It is their content of essential fatty acids that make hemp seeds particularly interesting. Indeed, the vast majority of oils and foods consumed in Western countries provide too much omega-6 fatty acids (linoleic acid) and too little omega-3 fatty acids (ALA alpha-linolenic acid). This imbalance – about 10 to 30 omega-6 to 1 omega-3 – causes conditions conducive to cardiovascular and inflammatory disorders. However, in hemp seeds, the omega-6 / omega-3 ratio is 2/1 to 3/1 and corresponds to the ideal proportions for human health established at 1/1 to 4/1 (see our Omega- 3 and omega-6).

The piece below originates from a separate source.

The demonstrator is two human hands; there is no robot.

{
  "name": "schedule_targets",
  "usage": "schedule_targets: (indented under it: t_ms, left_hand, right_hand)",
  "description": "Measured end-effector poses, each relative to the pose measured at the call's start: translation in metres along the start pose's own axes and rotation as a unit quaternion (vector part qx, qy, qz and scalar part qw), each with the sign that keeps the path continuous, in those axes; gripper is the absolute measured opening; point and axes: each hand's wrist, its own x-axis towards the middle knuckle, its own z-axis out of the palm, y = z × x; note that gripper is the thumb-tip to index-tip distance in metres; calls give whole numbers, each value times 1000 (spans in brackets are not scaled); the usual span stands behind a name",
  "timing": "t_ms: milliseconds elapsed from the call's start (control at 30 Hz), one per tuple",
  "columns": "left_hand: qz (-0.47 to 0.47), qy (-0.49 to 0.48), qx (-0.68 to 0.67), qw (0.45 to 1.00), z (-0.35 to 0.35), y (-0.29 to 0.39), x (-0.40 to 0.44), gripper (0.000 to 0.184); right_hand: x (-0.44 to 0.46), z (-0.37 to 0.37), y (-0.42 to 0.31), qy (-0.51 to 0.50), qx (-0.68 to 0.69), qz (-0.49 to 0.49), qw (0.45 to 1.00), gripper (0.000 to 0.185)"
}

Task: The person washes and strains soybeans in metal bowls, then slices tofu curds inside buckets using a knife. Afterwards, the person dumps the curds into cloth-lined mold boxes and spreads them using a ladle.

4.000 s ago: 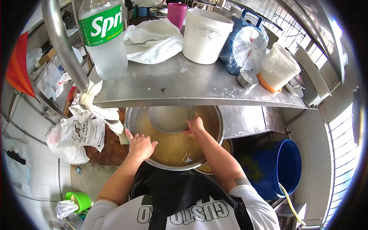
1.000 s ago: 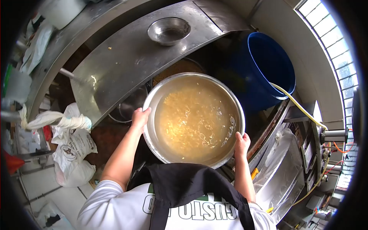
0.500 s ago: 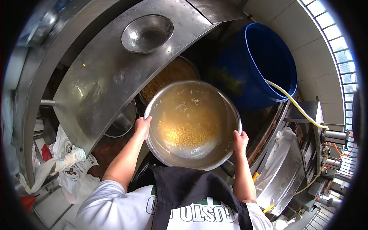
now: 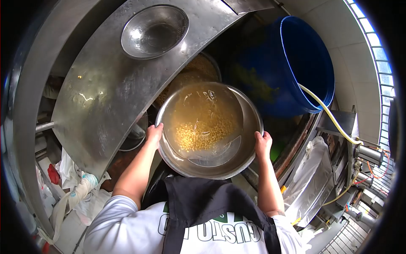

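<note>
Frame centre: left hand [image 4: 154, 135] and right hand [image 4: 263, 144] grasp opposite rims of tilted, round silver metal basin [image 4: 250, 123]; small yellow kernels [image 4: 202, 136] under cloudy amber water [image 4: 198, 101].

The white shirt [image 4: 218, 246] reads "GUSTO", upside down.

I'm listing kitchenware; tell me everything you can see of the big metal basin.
Round, wide, silvery, apparently steel, the basin is held before a black apron, left hand and right hand gripping opposite sides of its rim. It seems tilted forward: cloudy liquid over yellow kernels pools towards the far side.
</note>
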Motion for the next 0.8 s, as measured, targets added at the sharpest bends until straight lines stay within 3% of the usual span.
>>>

* Hemp seed oil is made with whole seeds.
The fact that this oil also contains up to 4% gamma-linolenic acid (GLA) adds to its interest, as some people are not able to synthesize this substance from omega-6 fats and therefore need ‘a direct source. Borage oil (20% GLA) and evening primrose oil (10% GLA) are the best known sources of GLA, but they are only available as supplements.
The protein in hemp seeds is of good quality compared to that of other seeds 10 . They contain significant amounts of sulfur amino acids (methionine and cystine) and arginine, an amino acid that appears to play an important role in cardiovascular health. On the other hand, the proteins in the hemp seed are digested better, because they do not contain a trypsin inhibitor (trypsin is an enzyme that digests proteins).
Nutritional composition of shelled hemp seeds (25 g)
Unshelled hemp seeds are edible, but they are very crunchy. Manufacturers add them, after grilling them, to products in which this texture is desired. The seeds can be incorporated into all kinds of recipes (dressings, dips, sauces, muffins, etc.).
Research on hemp oil and seeds
Very little human research has been published on edible hemp , as is often the case with food.
Heart health . Because of the interesting omega-3 content of hemp seeds and oil , there is interest in their potential preventive effect on cardiovascular disease 11 . So far, a few animal trials have shown mixed or modest results 3-5 , 12 . In humans, the effects on cardiovascular risk markers have been minor 6 or absent 7 .
Eczema. The particular lipid profile of hemp oil has raised the interest of researchers in the field of eczema treatment. A preliminary study (20 subjects) has given promising results 8 , but these have not yet been confirmed by another trial on more subjects.
Like all products rich in omega-3 fatty acids, hulled seeds and hemp oil oxidize easily when exposed to air or heat. The oxidized fat are harmful to health. It is therefore recommended to buy small amounts of oil at a time. As long as the container is closed, the oil will keep for 10 months in the fridge. Once opened, the oil will keep for about 2 months in the refrigerator.
The whole seeds of hemp can be kept longer than those shelled, as the bark protects the fatty acids from oxidation. Shelled seeds, once opened, can be stored in the refrigerator for up to 6 months.
The oil from hemp seed is ideal for salad dressings or to flavor a dish after cooking. Due to its content of fragile omega-3 fatty acids, it is not suitable for cooking .
Only one case of allergic reaction to the consumption of hemp seeds has been reported 9 .
The nutritional benefits of hemp seeds lie in their high omega-3 content (ALA alpha-linolenic acid) and their good protein content. They are also a very good source of vitamin B1 (thiamine). Whole seeds contain some iron (1.8 mg / 25 g). However, despite the high alpha-linolenic acid (ALA) content of hemp seeds, flax seeds remain the best source of this fat, which is most absent from our diet. In addition, they are less expensive than hemp seeds.
Also, since the arrival of chia seeds, which are an excellent source of ALA and a source of iron and protein, hemp has stood out less. However, good nutrition and good health still come with variety.
Consuming hemp seeds in addition to flax or chia seeds will therefore provide additional nutrients (protein, vitamin B1 and iron), in addition to the discovery of a new flavor. Note also that hemp and chia seeds are much gentler on the intestines than flax seeds.
On the shelves
The hemp oil has great nutritional benefits, but it is very expensive. It is mostly found in health food stores. It costs about 30% more than the already expensive flax seed oil.
Give preference to cold-pressed oils , the manufacturing process of which preserves the fragile omega-3 fatty acids. There are also hemp seed oil capsules on the market.
The natural products market also offers several ready-to-eat products containing hemp. The list grows every year: dressings, bars, muesli, butter, cheese substitutes, chips, ice cream, salsa, herbal teas, coffee, “burgers”, etc. In the factory, the production of the oil produces a residue which is transformed into flour; it can be used to make chips or meal for animal feed.
If you consume hemp for its health aspect, it should be borne in mind that some of the ready-to-eat foods available on the market contain only small amounts or contain other products (salt, sugar and others). ) not very healthy. Read the list of ingredients carefully.